Look below for the line holding "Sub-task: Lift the" and the line holding "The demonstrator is". Repeat those two and everything between, exactly.

═════ AVAILABLE DATA ═════

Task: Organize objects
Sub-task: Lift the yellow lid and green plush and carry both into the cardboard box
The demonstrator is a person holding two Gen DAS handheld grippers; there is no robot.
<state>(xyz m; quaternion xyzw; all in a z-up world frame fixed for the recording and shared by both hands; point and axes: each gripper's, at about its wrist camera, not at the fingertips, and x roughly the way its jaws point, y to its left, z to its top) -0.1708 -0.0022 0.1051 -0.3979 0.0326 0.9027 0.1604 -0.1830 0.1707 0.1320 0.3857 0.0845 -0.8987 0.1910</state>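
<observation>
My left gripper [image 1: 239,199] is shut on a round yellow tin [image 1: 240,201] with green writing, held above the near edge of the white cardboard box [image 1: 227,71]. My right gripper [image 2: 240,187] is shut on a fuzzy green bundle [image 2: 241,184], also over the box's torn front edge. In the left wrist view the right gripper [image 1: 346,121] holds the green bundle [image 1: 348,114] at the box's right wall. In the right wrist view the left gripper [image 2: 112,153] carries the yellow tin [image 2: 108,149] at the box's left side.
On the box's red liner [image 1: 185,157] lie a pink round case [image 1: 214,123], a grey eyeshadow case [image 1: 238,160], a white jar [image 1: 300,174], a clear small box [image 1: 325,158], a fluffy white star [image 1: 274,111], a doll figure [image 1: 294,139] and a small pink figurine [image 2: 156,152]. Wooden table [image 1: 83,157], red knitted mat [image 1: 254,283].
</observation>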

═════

§ **EXERCISE RESULT**
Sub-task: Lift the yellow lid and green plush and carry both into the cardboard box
The demonstrator is a person holding two Gen DAS handheld grippers; there is no robot.

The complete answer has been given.